Le fournisseur de terminaux Moneris affirme que ses clients peuvent “modifier les options de pourboire” à leur guise.

En effet, jusqu’à la fin juin, les clients du restaurant Versa de Stefano Faita dans le quartier Villerie de Montréal se voyaient offrir des pourboires de 18 %, 20 % ou 22 % lors de commandes à emporter. C’est monté à 15%, 18% ou 20% parce que “nous pensions que 18% c’était trop”, m’a dit un responsable.

Le restaurateur Alexandre Brunet, créateur des chaînes Pizza No 900 et Morso, assure lui aussi qu’il sait “programmer et résoudre les chiffres”. Mais les bornes ne peuvent ni calculer le pourboire sur le prix HT ni savoir si le repas a été pris en salle ou s’il s’agissait d’une commande à emporter.

PHOTO PAR MARTIN CHAMBERLAND, LA PRESS ARCHIVES

Chez Pizza No 900, les clients laissent rarement 15 % lorsqu’ils viennent chercher une pizza.

La bonne nouvelle est que le pourboire n’est jamais obligatoire et les bornes vous permettent de faire votre propre choix.

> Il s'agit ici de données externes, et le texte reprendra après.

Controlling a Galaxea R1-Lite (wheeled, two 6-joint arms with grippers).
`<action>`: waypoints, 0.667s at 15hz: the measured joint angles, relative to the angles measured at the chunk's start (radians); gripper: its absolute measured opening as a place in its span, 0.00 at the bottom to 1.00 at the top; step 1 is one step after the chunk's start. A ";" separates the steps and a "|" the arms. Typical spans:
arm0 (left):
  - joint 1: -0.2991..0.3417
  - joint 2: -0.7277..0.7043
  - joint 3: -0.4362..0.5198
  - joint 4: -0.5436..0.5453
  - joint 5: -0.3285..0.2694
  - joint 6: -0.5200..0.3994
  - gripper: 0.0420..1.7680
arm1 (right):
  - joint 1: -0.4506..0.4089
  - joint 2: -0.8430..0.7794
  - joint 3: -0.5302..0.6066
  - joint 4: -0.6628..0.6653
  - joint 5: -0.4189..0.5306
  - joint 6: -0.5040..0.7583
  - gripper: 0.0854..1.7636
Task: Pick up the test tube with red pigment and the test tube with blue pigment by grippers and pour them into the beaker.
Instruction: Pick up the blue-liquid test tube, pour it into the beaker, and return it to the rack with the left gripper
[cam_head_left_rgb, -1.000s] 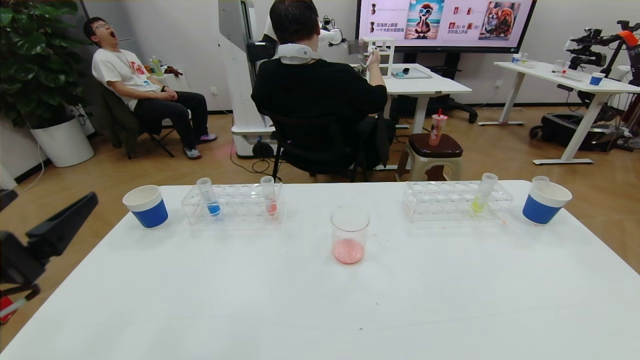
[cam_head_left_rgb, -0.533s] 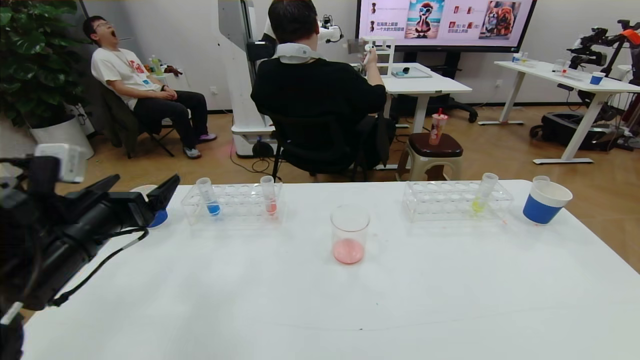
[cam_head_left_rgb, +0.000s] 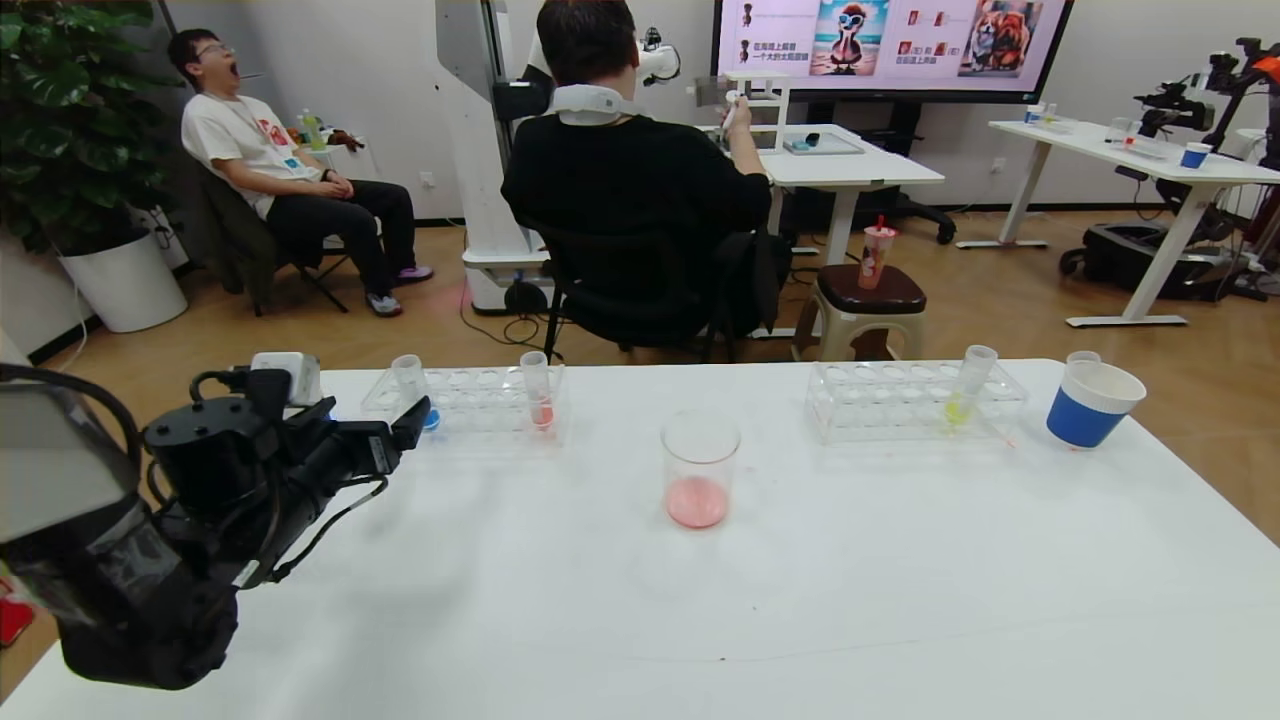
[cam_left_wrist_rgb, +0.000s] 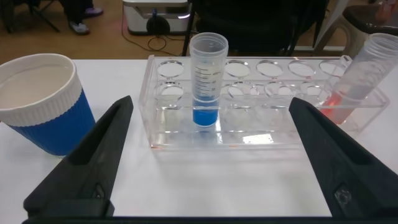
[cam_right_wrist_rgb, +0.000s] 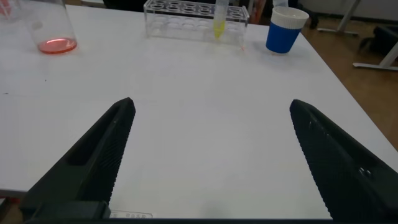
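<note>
The blue-pigment test tube (cam_head_left_rgb: 408, 378) stands upright in the left clear rack (cam_head_left_rgb: 480, 400); it also shows in the left wrist view (cam_left_wrist_rgb: 208, 81). The red-pigment test tube (cam_head_left_rgb: 538, 392) stands in the same rack, nearer the table's middle, and leans in the left wrist view (cam_left_wrist_rgb: 360, 78). My left gripper (cam_head_left_rgb: 405, 428) is open and empty just in front of the rack, its jaws spread either side of the blue tube (cam_left_wrist_rgb: 211, 102). The beaker (cam_head_left_rgb: 699, 468) stands mid-table with a little pink-red liquid. My right gripper (cam_right_wrist_rgb: 211, 104) is open and empty over bare table, out of the head view.
A second clear rack (cam_head_left_rgb: 915, 400) at the right holds a yellow-green tube (cam_head_left_rgb: 968, 385). A blue-and-white paper cup (cam_head_left_rgb: 1092, 402) stands at the far right. Another such cup (cam_left_wrist_rgb: 40, 102) stands beside the left rack, hidden behind my left arm in the head view.
My left arm has swung in from the table's left edge toward the left rack and now hides the left paper cup. Tubes and beaker have not moved.
</note>
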 joint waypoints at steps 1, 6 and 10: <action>0.000 0.019 -0.023 0.000 0.001 -0.002 0.99 | 0.000 0.000 0.000 0.000 0.000 0.000 0.98; 0.000 0.117 -0.189 0.000 0.046 -0.006 0.99 | 0.000 0.000 0.000 0.000 0.000 0.000 0.98; -0.009 0.216 -0.327 0.000 0.067 -0.008 0.99 | 0.000 0.000 0.000 0.000 0.000 0.000 0.98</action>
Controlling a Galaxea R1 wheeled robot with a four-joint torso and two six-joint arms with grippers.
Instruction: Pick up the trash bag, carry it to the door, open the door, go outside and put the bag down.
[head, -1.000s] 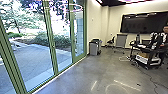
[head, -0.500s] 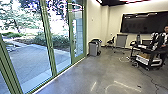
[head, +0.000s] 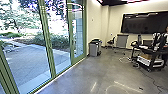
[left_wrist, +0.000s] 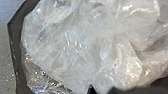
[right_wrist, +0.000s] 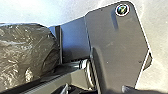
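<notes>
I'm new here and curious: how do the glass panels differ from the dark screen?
The glass panels are see-through, showing a paved yard; the dark screen is nearly black. Each panel stands taller than wide, while the screen is wider than tall. The panels reach down near the floor; the screen hangs high on the pale wall. Both are flat and upright.

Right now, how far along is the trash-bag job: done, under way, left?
Pickup looks done: the trash bag shows large by the left wrist. Carrying seems in hand, with indoor floor ahead. Apparently left: opening the door, going outside, setting it down; the yard lies beyond glass.
</notes>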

Si vous souhaitez ignorer l’astuce, vous pouvez appuyer sur le bouton vert pour sauter cette étape, une astuce inconnue mais efficace. Plusieurs terminaux proposent également de saisir un pourcentage différent de ceux proposés ou de saisir un montant monétaire.

Alexandre Brunet dit qu’il est “très rare” dans ses établissements que les clients au comptoir de la vente à emporter laissent 15%. “La plupart des gens saisissent un montant”, ce qui ne l’offusque pas, au contraire.

15%, c’est quand vous obtenez un service d’une heure ou deux, nous vous apportons un apéritif et du vin. C’est une compensation, pas un cadeau.

Alexander Brune, créateur des chaînes Pizza No 900 et Morso

Chez Madame Thaï, dans le Vieux-Longuuil, un gérant note que certains « ne laissent rien, alors que d’autres laissent vraiment trop. Ça varie beaucoup. » En fait, « il n’y a pas encore de norme. La norme est en construction », souligne Martin Vézina de l’ARQ, tant le phénomène est récent.

D’ici là, n’hésitez pas à faire appel à votre jugement pour déterminer un montant logique et raisonnable, quitte à épingler un peu plus longtemps. Ce n’est jamais agréable d’avaler un billet tordu.